▸ PROBLEM STATEMENT: Although the data below holds other lines too, output only those from the line with "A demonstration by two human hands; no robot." up to and including the line with "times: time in", exactly as they appear.
....
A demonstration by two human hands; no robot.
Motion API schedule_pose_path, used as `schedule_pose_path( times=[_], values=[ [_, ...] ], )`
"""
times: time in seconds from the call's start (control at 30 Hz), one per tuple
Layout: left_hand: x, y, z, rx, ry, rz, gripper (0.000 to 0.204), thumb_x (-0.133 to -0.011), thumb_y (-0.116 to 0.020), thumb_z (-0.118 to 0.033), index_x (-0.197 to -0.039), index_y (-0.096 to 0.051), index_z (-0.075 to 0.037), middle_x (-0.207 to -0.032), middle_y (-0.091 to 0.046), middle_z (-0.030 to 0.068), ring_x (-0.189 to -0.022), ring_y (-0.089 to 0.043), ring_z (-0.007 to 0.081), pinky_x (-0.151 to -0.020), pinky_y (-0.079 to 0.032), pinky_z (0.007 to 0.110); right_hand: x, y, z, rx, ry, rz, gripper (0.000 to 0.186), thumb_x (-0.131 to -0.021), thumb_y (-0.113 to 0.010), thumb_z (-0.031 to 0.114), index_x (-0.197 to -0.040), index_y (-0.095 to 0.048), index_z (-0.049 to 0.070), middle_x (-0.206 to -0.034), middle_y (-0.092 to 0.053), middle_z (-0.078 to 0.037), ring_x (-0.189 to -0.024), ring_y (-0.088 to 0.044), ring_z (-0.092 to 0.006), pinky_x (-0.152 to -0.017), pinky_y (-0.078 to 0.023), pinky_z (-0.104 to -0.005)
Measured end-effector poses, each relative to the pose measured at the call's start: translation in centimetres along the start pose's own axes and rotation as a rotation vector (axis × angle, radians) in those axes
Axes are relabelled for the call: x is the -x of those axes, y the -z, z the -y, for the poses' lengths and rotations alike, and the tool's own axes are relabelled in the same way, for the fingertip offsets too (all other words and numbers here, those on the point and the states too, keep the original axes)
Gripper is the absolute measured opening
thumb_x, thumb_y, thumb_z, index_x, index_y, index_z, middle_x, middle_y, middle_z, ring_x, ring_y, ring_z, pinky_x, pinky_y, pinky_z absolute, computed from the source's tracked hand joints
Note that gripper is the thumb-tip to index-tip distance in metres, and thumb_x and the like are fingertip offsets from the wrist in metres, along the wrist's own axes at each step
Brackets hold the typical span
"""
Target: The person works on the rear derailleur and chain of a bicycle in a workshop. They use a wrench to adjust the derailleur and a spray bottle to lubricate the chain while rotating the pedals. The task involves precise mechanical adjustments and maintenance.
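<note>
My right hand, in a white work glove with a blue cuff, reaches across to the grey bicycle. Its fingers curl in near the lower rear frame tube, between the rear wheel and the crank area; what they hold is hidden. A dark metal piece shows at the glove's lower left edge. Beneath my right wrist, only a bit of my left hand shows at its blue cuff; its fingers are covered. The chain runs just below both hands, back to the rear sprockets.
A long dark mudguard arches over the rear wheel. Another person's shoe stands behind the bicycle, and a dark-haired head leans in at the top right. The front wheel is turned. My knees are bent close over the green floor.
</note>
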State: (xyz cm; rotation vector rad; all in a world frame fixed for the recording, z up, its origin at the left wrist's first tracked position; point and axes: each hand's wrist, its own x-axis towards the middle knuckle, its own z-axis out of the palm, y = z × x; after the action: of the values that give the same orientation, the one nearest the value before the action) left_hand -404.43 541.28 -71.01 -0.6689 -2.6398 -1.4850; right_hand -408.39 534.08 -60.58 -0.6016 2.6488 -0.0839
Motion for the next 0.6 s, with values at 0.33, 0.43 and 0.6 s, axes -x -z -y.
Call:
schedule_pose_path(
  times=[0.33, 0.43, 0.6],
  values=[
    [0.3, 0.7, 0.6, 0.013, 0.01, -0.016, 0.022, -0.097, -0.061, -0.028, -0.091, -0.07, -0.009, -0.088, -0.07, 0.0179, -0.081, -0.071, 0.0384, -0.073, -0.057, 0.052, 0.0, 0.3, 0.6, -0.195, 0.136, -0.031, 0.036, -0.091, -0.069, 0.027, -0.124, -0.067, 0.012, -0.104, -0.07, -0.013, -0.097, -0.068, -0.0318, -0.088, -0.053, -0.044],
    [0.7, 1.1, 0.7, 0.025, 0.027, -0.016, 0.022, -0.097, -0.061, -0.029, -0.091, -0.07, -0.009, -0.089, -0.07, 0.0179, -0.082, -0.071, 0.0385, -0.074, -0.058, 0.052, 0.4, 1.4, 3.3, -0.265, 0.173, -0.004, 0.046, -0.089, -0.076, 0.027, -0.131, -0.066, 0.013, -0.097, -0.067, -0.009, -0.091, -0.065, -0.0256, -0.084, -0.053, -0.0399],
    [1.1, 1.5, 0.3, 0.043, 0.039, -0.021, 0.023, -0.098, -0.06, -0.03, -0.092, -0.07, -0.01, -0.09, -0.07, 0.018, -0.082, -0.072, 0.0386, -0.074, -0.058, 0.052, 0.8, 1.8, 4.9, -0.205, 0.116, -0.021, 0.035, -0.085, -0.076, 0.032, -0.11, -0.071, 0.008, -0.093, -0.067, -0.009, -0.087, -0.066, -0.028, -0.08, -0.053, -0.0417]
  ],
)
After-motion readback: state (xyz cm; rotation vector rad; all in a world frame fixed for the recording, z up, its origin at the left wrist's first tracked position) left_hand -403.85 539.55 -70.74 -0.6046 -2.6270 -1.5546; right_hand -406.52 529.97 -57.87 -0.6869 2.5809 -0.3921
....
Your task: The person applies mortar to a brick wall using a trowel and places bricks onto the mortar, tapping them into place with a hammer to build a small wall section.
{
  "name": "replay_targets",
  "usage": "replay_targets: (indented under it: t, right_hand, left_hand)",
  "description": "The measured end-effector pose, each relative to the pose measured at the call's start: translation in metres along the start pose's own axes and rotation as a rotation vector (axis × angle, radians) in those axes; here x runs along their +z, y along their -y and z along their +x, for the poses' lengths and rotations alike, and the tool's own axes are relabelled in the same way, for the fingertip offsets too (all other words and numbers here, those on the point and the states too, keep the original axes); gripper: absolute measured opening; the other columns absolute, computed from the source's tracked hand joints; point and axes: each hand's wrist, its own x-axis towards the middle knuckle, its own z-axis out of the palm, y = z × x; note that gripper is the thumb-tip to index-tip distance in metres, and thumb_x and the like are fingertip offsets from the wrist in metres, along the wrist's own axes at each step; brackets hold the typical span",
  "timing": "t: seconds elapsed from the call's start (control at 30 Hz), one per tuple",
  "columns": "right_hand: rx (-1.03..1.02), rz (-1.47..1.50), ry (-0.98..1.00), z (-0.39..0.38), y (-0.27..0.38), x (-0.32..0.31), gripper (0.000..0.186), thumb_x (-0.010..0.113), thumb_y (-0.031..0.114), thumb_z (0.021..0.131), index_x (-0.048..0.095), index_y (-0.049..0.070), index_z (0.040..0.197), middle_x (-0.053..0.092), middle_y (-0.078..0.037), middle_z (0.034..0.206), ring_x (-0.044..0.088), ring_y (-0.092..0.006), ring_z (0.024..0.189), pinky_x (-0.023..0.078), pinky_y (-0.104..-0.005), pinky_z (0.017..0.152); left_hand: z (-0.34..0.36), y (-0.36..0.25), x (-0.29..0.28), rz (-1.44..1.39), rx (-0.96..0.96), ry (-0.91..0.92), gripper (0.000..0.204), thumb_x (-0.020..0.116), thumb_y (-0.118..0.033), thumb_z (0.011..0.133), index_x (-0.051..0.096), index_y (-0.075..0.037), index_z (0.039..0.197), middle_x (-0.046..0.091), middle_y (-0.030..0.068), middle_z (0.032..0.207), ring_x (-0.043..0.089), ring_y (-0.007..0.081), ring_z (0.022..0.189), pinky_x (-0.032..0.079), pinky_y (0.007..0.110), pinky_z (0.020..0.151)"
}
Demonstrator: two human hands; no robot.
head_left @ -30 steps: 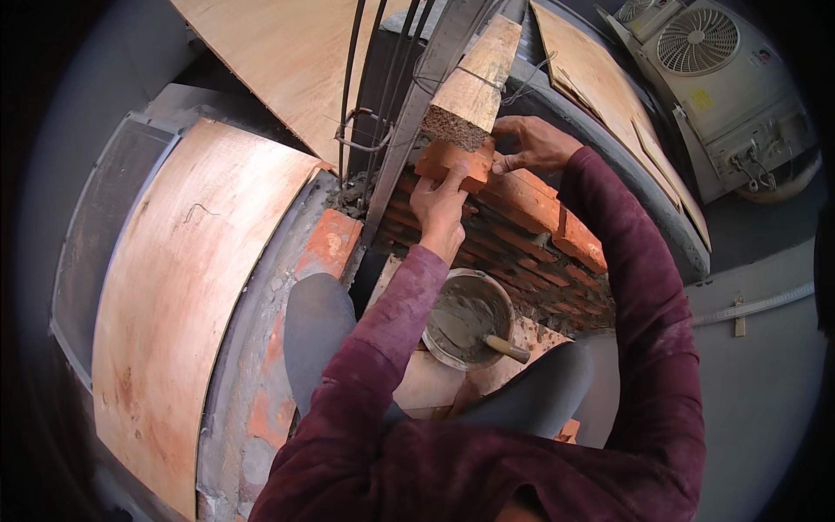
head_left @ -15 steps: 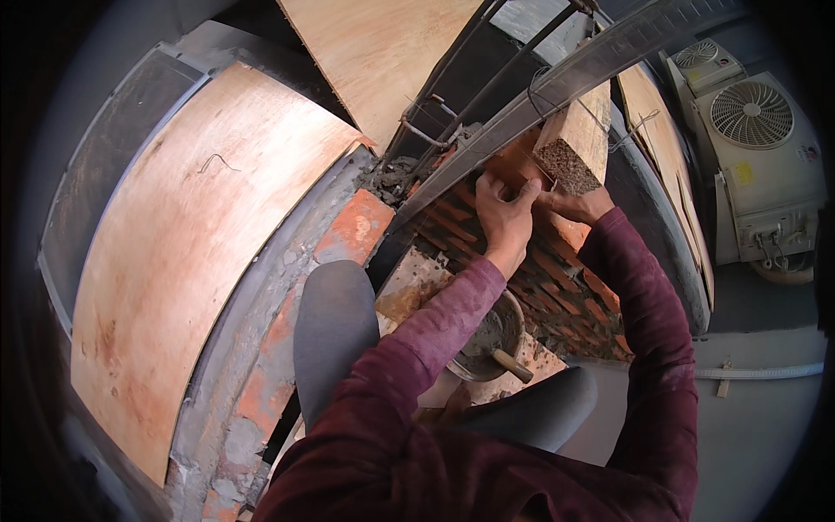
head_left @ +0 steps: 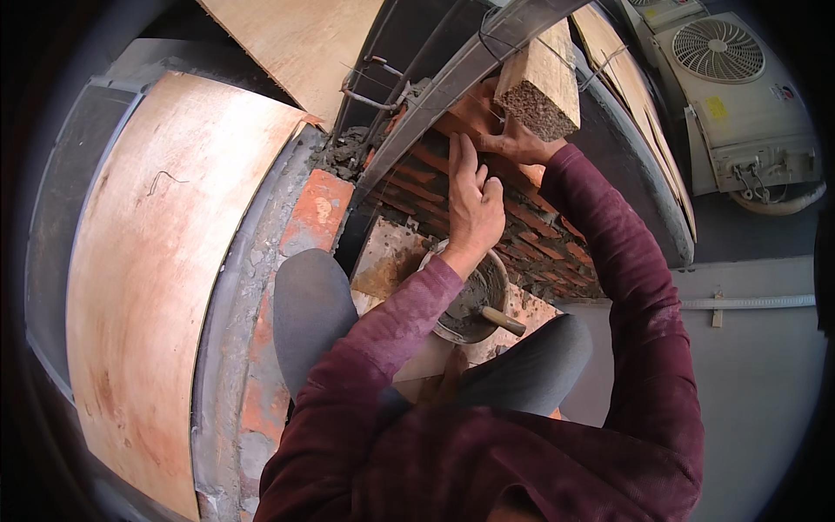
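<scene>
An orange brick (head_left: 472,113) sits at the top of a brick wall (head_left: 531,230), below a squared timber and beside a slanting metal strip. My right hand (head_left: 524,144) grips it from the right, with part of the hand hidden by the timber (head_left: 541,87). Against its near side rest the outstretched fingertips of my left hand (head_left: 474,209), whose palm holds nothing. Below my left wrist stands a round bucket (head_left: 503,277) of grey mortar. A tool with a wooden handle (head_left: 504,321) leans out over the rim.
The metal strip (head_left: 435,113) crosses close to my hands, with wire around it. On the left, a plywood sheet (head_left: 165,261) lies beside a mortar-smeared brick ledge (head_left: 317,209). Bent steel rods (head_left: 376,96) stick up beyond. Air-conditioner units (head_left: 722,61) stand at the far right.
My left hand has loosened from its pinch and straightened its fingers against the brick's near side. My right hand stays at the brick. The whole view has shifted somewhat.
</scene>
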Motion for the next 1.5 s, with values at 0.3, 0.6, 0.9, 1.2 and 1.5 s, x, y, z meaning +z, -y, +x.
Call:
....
▸ EXERCISE OUTPUT:
A demonstration by two human hands; no robot.
Motion API schedule_pose_path, used as `schedule_pose_path( times=[_], values=[ [_, ...] ], )`
"""
times: time in seconds from the call's start (control at 30 Hz), one per tuple

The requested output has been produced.